■ What the task asks
From the line containing "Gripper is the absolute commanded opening" down to the line containing "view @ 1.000", copy out the entries below exactly, both lines included, and nothing else; pictures do not belong in the copy.

■ Exercise data
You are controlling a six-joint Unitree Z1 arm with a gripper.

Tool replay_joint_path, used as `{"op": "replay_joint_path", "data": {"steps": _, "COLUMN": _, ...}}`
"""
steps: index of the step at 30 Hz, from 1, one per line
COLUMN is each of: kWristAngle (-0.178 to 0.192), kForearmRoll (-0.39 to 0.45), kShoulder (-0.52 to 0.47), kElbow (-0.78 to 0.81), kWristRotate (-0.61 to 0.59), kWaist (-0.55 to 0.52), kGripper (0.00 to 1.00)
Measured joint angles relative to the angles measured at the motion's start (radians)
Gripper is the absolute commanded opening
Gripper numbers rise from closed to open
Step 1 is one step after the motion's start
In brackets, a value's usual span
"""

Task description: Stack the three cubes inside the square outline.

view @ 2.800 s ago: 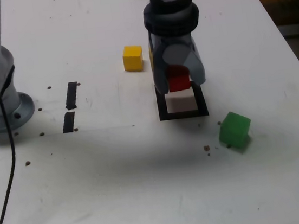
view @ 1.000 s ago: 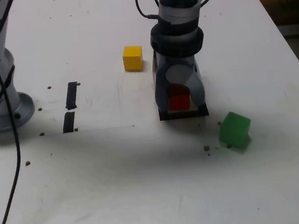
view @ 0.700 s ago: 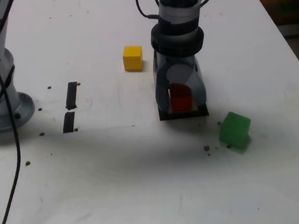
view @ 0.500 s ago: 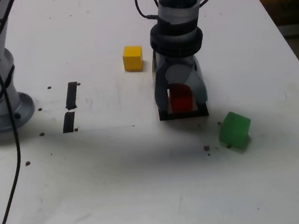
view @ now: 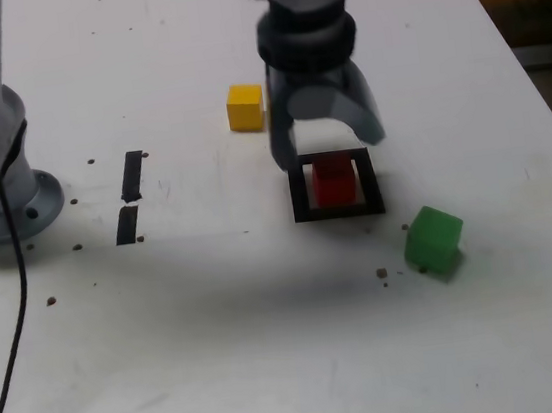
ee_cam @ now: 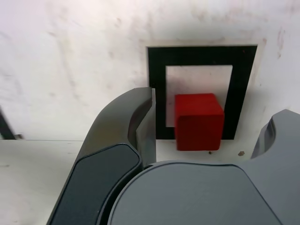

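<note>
Red cube [view: 333, 180] below open, empty claw [view: 330, 151].

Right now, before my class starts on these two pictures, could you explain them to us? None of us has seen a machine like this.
The machine is one robot arm ending in a gripper. One picture comes from a camera standing off the arm and shows the whole scene; the other comes from a camera on the arm's wrist, looking past the gripper's fingers.

On the white table is a black square outline with a red cube inside it. In the exterior view, a yellow cube sits beyond the outline to the left, and a green cube sits nearer, to the right. Two short black strips lie further left.

Nothing is held: the gripper is open, clear of the red cube.
</note>
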Motion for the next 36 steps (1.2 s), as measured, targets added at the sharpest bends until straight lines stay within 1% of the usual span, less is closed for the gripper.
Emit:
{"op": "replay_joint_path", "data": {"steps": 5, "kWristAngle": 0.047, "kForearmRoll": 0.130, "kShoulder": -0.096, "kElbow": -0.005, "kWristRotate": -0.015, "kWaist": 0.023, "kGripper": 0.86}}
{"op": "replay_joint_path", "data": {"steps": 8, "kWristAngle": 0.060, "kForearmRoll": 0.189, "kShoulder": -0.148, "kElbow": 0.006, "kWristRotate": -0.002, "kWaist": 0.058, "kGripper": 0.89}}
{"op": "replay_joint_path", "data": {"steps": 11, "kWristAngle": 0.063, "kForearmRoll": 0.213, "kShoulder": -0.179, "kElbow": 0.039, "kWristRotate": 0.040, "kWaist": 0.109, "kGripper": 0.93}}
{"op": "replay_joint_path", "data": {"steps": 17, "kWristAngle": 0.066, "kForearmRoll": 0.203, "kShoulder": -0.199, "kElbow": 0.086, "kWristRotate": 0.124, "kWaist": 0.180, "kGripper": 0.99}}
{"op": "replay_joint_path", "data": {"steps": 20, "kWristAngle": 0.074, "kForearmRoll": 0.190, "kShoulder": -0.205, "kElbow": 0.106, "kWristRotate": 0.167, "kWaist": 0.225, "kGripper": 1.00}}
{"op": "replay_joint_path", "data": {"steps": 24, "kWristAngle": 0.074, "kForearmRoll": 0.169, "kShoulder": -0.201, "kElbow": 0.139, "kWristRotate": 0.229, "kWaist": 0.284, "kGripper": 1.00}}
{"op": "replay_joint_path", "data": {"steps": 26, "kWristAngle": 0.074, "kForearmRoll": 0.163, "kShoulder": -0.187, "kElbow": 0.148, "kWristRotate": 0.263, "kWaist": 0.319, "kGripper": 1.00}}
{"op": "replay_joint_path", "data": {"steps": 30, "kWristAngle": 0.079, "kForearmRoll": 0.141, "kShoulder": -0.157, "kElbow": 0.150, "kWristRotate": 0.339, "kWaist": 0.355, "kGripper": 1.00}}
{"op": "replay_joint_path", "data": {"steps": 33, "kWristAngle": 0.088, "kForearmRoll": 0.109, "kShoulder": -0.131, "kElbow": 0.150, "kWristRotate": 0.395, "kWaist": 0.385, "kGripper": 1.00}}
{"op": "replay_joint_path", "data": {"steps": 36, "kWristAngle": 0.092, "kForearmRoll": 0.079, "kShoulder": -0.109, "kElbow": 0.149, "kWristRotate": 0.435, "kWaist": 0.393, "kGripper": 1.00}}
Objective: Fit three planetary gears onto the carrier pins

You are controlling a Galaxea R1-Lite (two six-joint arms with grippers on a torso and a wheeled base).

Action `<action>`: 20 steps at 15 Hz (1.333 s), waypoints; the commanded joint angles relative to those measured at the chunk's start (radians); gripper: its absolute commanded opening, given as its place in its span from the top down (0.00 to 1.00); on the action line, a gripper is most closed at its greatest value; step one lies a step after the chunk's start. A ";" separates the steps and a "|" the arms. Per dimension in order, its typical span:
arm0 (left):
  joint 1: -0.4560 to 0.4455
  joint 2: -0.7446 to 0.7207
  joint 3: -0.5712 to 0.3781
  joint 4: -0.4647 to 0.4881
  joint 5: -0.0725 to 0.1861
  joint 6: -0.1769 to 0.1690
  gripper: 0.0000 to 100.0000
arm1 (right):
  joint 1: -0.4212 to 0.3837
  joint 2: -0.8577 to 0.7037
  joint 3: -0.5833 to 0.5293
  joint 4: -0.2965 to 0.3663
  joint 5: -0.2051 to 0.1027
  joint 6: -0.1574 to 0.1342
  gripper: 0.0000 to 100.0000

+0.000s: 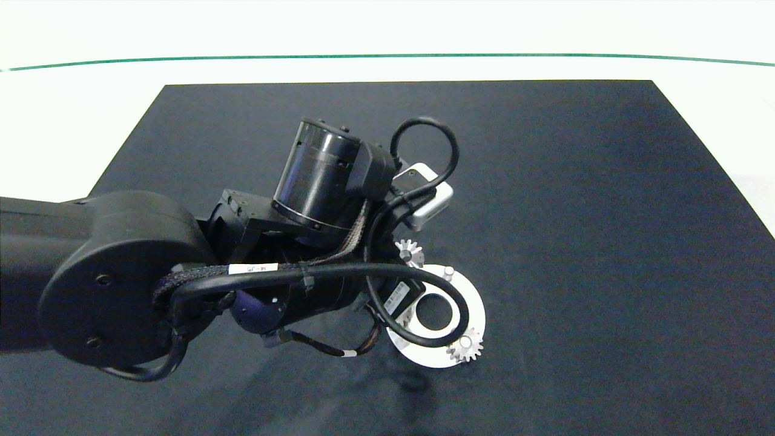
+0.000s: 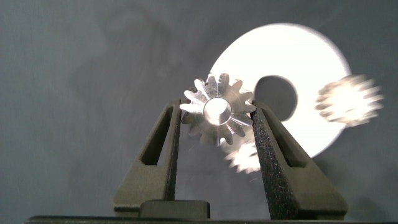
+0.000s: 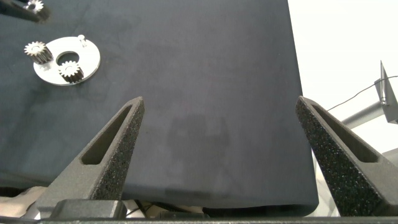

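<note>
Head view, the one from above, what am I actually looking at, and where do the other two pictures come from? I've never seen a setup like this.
It is a robot with two dark arms, each ending in a two-fingered tool. The head view looks down on a black mat, and the big arm coming in from the left is the robot's left arm. The other two pictures come from small cameras on each wrist, looking out along the fingers.

On the mat lies a white disc with upright pins. Two small metal gears already sit on it, and one pin is bare.

The left tool is shut on a third gear, held near the disc. The right tool is open and holds nothing, over the mat well away from the disc.
</note>
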 commanded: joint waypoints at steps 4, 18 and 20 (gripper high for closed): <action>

■ Exercise response
Gripper is the absolute commanded opening
Gripper numbers rise from closed to open
Step 1 is one step after the motion's start
In brackets, a value's usual span
"""

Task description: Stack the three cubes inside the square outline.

view @ 2.800 s ago: 
view @ 1.000 s ago: 

This output requires no further additions.